Re: [PATCH 16/23] sched: Use lightweight hazard pointers to grab lazy mms

Nadav Amit <nadav.amit@xxxxxxxxx> · Sun, 9 Jan 2022 12:34:15 -0800

> On Jan 9, 2022, at 11:52 AM, Andy Lutomirski <luto@xxxxxxxxxx> wrote:
> 
> On Sun, Jan 9, 2022, at 11:10 AM, Linus Torvalds wrote:
>> On Sun, Jan 9, 2022 at 12:49 AM Nadav Amit <nadav.amit@xxxxxxxxx> wrote:
>>> 
>>> I do not know whether it is a pure win, but there is a tradeoff.
>> 
>> Hmm. I guess only some serious testing would tell.
>> 
>> On x86, I'd be a bit worried about removing lazy TLB simply because
>> even with ASID support there (called PCIDs by Intel for NIH reasons),
>> the actual ASID space on x86 was at least originally very very
>> limited.
>> 
>> Architecturally, x86 may expose 12 bits of ASID space, but iirc at
>> least the first few implementations actually only internally had one
>> or two bits, and hashed the 12 bits down to that internal very limited
>> hardware TLB ID space.
>> 
>> We only use a handful of ASIDs per CPU on x86 partly for this reason
>> (but also since there's no remote hardware TLB shootdown, there's no
>> reason to have a bigger global ASID space, so ASIDs aren't _that_
>> common).
>> 
>> And I don't know how many non-PCID x86 systems (perhaps virtualized?)
>> there might be out there.
>> 
>> But it would be very interesting to test some "disable lazy tlb"
>> patch. The main problem workloads tend to be IO, and I'm not sure how
>> many of the automated performance tests would catch issues. I guess
>> some threaded pipe ping-pong test (with each thread pinned to
>> different cores) would show it.
> 
> My original PCID series actually did remove lazy TLB on x86.  I don't remember why, but people objected.  The issue isn't the limited PCID space -- IIRC it's just that MOV CR3 is slooooow.  If we get rid of lazy TLB on x86, then we are writing CR3 twice on even a very short idle.  That adds maybe 1k cycles, which isn't great.

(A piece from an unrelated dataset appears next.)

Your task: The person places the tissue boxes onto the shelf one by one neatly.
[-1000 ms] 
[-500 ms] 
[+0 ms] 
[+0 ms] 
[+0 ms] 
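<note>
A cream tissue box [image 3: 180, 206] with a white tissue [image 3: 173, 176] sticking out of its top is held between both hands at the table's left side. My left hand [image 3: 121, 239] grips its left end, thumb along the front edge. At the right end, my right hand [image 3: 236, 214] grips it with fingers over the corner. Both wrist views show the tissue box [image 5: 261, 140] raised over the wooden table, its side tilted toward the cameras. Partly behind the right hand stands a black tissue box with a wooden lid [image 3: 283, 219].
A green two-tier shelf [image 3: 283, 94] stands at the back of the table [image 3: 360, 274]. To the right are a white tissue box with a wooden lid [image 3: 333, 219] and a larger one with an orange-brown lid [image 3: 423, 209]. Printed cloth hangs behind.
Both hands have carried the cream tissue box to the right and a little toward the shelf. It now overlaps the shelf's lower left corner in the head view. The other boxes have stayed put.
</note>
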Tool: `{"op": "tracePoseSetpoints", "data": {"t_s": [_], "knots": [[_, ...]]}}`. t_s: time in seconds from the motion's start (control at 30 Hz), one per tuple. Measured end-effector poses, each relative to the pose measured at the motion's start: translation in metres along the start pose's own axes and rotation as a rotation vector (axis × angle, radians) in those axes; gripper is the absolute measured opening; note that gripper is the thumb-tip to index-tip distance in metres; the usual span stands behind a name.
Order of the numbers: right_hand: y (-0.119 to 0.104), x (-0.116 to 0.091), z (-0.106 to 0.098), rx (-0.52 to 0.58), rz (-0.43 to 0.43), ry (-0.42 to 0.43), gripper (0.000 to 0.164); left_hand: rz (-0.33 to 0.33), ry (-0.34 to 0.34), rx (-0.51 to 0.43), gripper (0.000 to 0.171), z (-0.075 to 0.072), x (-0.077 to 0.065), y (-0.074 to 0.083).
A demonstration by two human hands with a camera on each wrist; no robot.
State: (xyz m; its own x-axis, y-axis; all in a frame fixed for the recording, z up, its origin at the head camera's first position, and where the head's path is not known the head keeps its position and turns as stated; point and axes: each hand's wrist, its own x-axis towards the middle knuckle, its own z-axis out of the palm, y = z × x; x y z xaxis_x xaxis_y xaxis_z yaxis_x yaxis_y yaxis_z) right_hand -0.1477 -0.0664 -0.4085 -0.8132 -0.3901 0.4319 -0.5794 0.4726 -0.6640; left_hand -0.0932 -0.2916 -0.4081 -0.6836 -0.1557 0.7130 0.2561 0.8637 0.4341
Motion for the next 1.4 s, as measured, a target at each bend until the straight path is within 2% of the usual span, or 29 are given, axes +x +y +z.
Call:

Just for the record: I just ran a short test when CPUs are on max freq
on my skylake. MOV-CR3 without flush is 250-300 cycles. One can argue
that you mostly only care for one of the switches for the idle thread
(once you wake up). And waking up by itself has its overheads.

But you are the master of micro optimizations, and as Rik said, I
mostly think of TLB shootdowns and might miss the big picture. Just
trying to make your life easier by less coding and my life simpler
in understanding your super-smart code. ;-)